Data extracted from a collection
Content starts

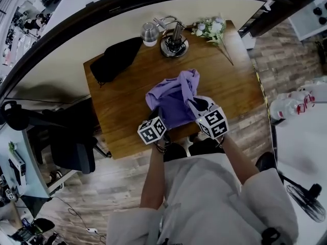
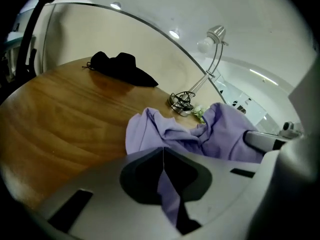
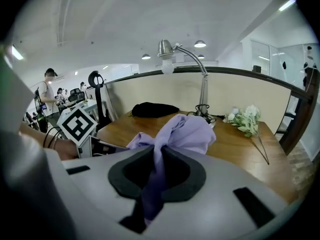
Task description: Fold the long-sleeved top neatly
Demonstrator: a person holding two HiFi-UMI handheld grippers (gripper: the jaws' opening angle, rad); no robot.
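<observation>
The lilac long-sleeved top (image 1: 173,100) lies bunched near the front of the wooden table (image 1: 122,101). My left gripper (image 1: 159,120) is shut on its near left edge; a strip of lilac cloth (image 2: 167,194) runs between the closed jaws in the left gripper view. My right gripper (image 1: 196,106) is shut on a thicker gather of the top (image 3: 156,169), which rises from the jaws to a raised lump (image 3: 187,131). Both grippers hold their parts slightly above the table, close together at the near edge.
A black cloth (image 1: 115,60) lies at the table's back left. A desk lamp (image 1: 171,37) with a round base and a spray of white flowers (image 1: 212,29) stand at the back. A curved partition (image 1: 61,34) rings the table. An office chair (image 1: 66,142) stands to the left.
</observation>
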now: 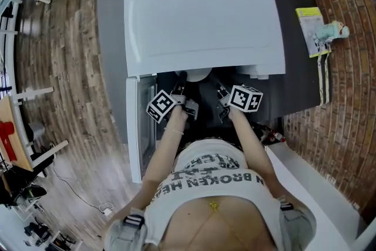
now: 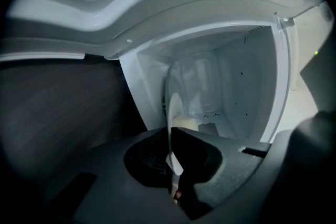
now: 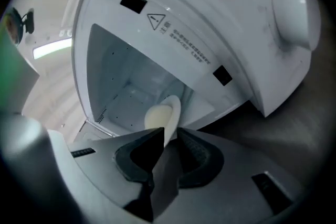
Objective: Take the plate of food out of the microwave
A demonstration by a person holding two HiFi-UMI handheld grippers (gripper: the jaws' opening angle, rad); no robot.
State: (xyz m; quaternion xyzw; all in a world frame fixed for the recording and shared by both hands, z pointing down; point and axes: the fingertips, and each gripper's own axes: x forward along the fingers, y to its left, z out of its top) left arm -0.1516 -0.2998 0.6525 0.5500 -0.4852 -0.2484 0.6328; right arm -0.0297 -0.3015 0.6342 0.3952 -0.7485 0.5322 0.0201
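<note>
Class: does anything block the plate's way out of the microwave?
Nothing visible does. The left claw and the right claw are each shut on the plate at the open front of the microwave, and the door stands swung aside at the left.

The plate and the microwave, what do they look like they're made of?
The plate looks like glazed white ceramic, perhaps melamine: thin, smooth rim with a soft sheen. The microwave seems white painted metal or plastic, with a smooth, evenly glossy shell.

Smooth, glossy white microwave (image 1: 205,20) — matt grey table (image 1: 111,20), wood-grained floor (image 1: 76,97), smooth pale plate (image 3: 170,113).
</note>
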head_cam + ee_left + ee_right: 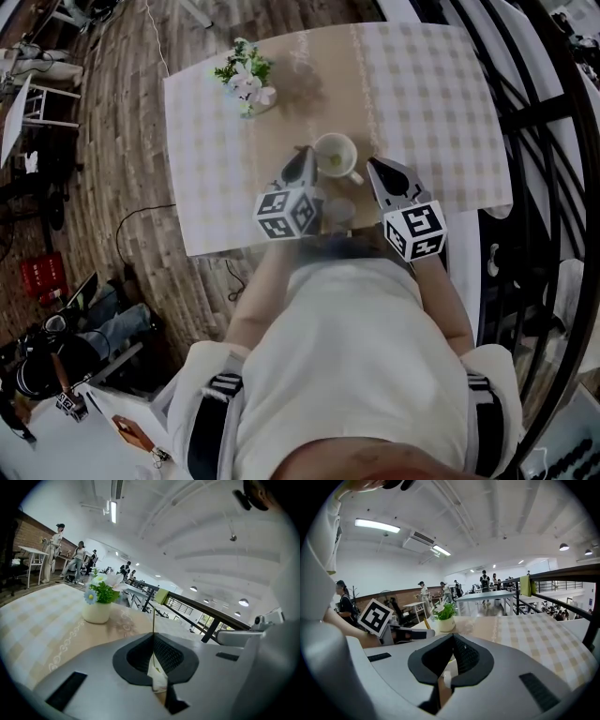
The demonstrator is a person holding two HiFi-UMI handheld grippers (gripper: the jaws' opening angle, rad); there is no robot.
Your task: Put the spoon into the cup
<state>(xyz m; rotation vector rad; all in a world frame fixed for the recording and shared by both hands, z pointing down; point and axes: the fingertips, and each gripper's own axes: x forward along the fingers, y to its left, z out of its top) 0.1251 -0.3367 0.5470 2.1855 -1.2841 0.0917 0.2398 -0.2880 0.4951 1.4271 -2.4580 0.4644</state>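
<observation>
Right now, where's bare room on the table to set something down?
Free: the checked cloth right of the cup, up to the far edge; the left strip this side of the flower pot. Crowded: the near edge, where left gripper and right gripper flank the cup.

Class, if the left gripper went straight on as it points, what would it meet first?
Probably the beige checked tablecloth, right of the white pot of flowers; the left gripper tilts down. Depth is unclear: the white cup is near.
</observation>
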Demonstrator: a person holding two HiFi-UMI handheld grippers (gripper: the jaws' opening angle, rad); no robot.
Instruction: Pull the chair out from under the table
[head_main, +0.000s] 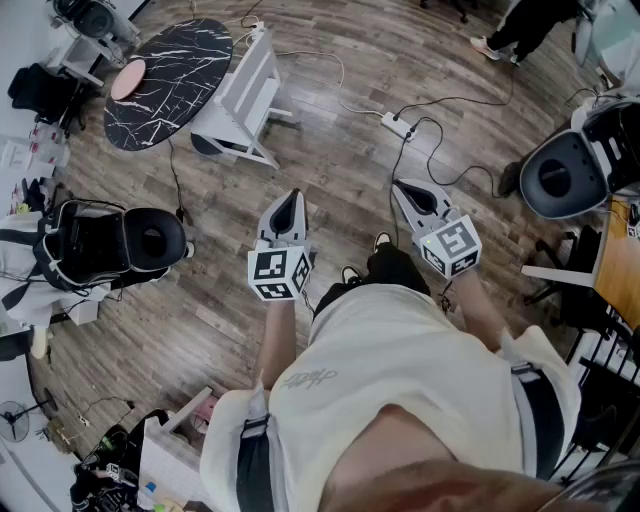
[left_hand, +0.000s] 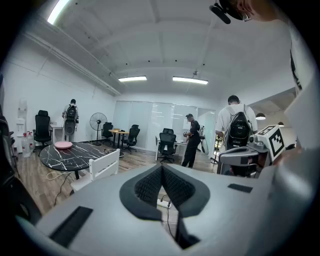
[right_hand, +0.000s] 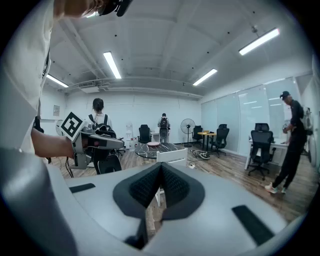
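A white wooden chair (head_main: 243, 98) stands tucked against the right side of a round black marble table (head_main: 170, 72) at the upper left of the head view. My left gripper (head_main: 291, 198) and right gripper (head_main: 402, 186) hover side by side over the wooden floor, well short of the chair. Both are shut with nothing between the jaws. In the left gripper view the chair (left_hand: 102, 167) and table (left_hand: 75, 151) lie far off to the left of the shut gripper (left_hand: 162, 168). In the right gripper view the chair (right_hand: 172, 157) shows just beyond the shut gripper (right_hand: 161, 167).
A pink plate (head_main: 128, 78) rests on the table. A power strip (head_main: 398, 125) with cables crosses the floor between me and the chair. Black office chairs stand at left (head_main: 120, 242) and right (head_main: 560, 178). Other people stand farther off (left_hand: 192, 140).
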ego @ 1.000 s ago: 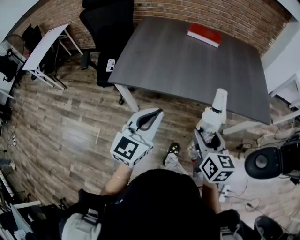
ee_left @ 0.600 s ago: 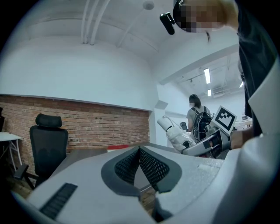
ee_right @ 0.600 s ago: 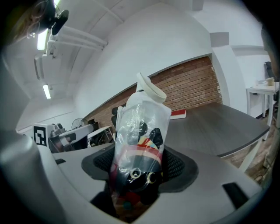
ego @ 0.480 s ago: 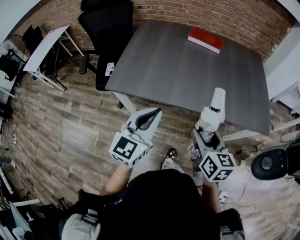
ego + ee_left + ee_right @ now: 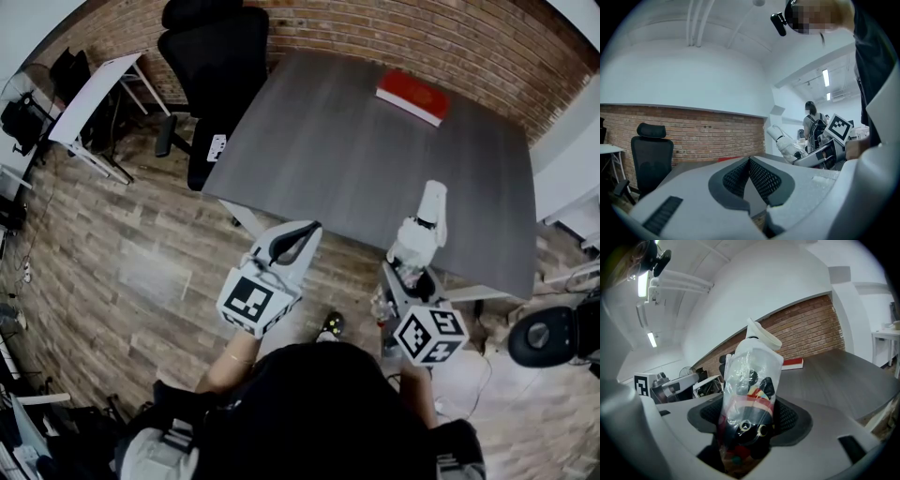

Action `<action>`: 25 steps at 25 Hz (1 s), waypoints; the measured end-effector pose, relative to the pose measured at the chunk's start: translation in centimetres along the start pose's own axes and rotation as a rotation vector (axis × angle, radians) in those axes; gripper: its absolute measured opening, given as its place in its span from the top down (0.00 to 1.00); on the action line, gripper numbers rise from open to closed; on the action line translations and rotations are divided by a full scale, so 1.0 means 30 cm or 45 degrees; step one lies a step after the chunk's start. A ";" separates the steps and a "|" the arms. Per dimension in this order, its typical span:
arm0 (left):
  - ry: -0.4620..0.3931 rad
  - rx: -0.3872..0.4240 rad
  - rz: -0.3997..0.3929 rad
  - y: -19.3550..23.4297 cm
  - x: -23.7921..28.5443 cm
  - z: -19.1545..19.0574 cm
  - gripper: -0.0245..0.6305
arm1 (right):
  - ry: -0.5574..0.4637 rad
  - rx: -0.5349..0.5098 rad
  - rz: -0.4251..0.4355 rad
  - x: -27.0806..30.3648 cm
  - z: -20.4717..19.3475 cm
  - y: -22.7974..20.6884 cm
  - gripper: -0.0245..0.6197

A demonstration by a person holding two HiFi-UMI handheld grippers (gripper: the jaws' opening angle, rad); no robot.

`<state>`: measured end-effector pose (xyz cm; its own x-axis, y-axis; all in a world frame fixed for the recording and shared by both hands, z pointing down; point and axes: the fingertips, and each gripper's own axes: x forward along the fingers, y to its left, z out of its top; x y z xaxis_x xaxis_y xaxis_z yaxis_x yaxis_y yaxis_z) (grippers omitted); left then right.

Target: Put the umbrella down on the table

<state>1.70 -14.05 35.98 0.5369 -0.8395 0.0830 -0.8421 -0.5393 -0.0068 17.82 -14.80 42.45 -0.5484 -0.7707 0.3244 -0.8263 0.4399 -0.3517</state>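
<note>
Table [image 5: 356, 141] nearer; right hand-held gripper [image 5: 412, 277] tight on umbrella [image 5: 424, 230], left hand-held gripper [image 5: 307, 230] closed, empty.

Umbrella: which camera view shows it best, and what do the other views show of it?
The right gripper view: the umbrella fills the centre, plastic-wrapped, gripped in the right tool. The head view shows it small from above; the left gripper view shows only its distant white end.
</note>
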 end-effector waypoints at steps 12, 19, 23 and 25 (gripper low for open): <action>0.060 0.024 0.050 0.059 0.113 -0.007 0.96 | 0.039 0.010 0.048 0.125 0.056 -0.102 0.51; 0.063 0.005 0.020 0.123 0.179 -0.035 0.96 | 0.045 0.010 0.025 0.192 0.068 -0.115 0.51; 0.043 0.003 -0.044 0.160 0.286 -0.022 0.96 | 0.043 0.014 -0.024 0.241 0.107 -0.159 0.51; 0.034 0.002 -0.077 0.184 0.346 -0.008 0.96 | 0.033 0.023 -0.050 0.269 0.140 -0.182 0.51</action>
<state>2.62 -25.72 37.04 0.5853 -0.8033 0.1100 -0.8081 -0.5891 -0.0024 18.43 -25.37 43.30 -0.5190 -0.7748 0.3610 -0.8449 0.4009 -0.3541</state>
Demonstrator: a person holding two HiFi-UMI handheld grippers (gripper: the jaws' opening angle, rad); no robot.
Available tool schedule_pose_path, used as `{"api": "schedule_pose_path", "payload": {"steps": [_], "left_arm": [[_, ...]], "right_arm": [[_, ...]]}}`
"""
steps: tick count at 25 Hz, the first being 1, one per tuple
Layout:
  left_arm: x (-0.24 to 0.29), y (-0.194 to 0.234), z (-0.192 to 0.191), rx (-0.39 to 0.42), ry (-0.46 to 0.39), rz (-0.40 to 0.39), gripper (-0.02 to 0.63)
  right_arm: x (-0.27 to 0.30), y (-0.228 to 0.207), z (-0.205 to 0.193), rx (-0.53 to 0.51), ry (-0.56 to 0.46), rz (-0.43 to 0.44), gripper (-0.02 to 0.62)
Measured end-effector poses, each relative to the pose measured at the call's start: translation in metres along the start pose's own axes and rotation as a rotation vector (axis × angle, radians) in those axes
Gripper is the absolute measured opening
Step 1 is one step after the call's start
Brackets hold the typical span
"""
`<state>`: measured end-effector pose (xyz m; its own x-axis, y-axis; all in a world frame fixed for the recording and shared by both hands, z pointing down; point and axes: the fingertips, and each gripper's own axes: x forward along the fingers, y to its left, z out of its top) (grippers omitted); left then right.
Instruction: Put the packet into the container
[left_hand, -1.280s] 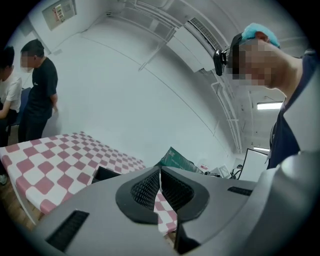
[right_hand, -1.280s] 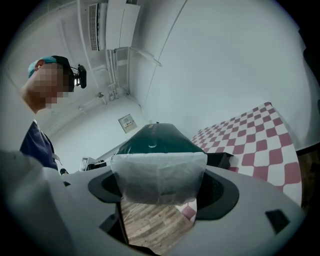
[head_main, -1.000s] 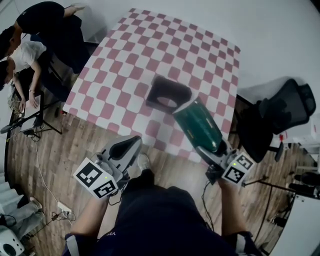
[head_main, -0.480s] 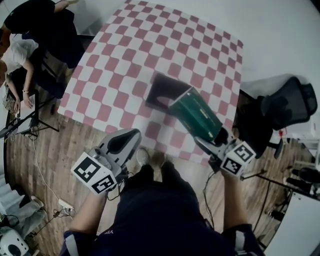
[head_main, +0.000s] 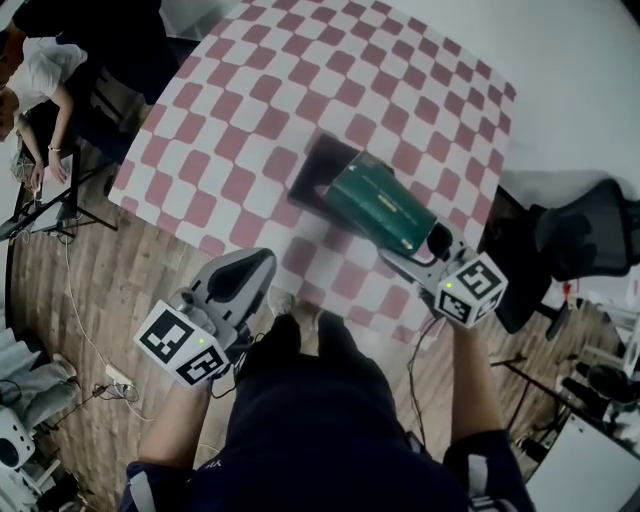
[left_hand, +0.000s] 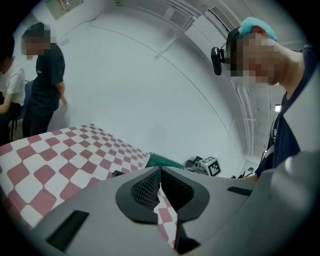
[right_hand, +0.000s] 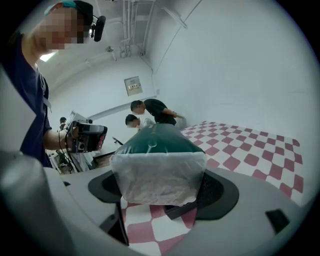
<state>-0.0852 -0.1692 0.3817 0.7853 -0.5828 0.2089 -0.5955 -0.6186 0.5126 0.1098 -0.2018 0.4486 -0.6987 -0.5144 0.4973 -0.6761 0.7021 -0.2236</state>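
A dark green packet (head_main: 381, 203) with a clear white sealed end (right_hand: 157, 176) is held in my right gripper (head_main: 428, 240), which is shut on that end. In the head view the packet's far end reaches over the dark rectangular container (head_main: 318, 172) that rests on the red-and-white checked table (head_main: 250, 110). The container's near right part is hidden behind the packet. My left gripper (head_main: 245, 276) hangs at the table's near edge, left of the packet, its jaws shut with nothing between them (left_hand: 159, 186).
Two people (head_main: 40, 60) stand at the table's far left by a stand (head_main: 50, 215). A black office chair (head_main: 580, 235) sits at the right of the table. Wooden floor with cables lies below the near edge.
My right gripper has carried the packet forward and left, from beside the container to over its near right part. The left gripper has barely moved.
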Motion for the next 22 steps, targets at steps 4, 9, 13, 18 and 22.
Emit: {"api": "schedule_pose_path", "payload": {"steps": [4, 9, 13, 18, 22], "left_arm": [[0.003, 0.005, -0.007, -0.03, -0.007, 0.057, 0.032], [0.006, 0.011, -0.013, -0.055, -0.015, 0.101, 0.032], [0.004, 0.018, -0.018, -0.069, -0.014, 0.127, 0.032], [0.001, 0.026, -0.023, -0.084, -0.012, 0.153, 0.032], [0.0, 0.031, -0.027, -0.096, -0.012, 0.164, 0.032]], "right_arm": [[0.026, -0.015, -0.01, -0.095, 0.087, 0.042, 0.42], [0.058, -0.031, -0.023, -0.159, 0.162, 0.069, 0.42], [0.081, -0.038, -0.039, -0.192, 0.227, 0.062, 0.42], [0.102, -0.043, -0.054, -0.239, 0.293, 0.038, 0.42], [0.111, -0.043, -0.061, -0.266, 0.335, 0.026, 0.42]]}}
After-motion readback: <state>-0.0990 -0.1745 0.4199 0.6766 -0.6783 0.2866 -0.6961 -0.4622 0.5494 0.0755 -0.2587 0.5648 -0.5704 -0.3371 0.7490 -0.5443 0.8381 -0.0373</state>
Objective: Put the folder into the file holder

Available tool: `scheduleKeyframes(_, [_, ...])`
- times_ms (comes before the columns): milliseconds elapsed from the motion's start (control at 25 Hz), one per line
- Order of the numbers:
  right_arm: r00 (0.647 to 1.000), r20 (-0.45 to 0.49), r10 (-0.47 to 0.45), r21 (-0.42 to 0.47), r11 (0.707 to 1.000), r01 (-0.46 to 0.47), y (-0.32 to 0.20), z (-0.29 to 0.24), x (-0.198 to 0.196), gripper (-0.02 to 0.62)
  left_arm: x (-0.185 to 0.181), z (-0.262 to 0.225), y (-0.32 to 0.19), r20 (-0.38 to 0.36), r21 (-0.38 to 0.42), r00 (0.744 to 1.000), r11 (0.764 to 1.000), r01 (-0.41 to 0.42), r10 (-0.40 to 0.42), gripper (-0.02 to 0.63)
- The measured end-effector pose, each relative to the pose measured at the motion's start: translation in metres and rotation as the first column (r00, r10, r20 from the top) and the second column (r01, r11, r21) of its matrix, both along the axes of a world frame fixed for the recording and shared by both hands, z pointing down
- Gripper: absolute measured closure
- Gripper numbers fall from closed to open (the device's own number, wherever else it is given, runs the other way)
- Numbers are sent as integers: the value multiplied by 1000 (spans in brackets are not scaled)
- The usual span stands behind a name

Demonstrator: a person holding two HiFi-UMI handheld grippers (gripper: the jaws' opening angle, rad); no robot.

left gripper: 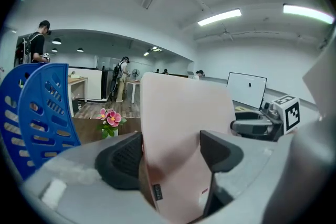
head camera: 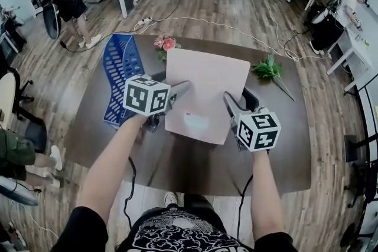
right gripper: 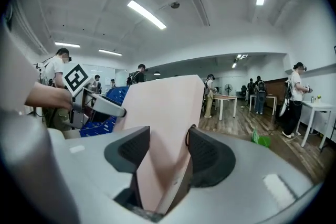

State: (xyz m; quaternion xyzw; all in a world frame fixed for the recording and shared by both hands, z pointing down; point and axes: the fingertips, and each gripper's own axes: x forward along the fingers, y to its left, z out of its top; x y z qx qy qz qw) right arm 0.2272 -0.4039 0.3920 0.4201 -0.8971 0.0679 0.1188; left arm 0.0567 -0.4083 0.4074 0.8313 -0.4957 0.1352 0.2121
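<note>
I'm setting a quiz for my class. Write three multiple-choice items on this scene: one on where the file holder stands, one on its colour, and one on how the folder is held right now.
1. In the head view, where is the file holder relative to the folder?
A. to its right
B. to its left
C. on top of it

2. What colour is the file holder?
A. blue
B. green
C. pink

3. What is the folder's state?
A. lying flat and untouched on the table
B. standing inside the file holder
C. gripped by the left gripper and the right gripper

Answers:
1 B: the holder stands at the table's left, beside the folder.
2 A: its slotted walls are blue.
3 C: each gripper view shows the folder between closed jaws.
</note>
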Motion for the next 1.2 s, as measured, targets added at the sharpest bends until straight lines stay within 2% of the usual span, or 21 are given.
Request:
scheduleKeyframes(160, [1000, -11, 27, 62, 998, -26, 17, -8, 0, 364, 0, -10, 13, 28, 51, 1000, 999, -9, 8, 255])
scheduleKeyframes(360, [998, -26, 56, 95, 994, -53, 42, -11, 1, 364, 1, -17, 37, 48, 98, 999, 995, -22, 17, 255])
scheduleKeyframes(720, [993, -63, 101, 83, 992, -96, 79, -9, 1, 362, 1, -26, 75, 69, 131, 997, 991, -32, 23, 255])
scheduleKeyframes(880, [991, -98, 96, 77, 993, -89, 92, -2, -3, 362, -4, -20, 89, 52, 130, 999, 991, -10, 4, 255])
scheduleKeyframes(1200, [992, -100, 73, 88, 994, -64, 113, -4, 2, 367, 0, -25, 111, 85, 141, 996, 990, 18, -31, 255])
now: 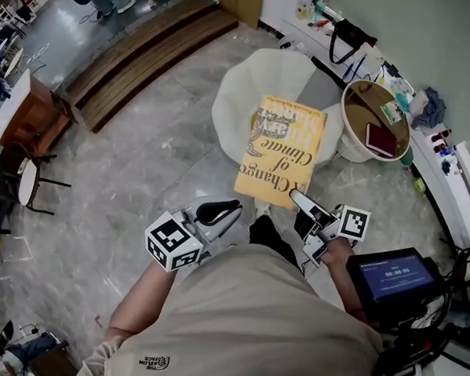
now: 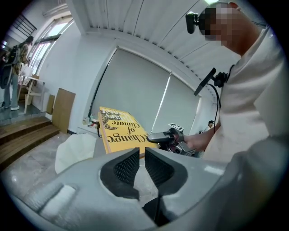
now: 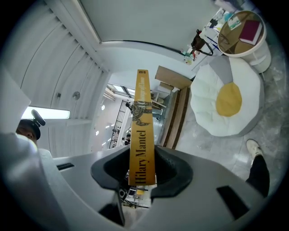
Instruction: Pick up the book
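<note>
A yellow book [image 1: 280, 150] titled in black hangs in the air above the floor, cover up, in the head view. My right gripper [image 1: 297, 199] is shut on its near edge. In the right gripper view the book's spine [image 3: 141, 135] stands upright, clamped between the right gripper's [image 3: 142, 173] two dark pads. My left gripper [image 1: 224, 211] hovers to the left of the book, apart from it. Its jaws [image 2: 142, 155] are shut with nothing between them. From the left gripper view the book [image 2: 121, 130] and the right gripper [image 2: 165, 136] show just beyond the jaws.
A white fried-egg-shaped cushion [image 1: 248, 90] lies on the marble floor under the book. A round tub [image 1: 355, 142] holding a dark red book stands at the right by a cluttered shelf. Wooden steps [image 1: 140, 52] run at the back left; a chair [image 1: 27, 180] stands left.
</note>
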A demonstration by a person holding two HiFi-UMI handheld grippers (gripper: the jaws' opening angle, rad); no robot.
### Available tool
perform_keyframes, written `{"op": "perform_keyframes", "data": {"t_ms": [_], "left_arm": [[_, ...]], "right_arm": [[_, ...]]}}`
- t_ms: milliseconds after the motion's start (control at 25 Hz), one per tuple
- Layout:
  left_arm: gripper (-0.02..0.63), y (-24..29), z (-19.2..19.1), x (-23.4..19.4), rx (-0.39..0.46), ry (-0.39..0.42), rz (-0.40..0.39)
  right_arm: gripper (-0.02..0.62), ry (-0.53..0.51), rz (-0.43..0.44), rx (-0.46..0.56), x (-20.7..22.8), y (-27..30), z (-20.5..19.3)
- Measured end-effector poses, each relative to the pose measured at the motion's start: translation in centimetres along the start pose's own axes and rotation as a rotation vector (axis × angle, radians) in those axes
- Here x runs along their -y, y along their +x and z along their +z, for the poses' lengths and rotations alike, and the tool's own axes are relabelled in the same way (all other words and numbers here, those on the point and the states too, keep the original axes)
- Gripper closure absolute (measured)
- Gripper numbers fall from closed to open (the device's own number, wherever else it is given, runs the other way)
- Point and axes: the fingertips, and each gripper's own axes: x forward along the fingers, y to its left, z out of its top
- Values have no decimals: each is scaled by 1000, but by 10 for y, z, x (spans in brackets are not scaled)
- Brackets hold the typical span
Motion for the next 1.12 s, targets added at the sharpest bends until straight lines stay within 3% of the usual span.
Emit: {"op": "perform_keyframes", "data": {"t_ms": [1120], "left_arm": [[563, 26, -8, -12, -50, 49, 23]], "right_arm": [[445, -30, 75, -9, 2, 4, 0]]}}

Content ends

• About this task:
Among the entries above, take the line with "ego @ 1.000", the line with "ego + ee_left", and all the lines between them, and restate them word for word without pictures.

• Task answer:
ego @ 1.000 s ago: 
ee_left @ 0.600 s ago: 
ee_right @ 0.600 s ago: 
ego @ 0.480 s ago: 
ego + ee_left + ee_right @ now: 

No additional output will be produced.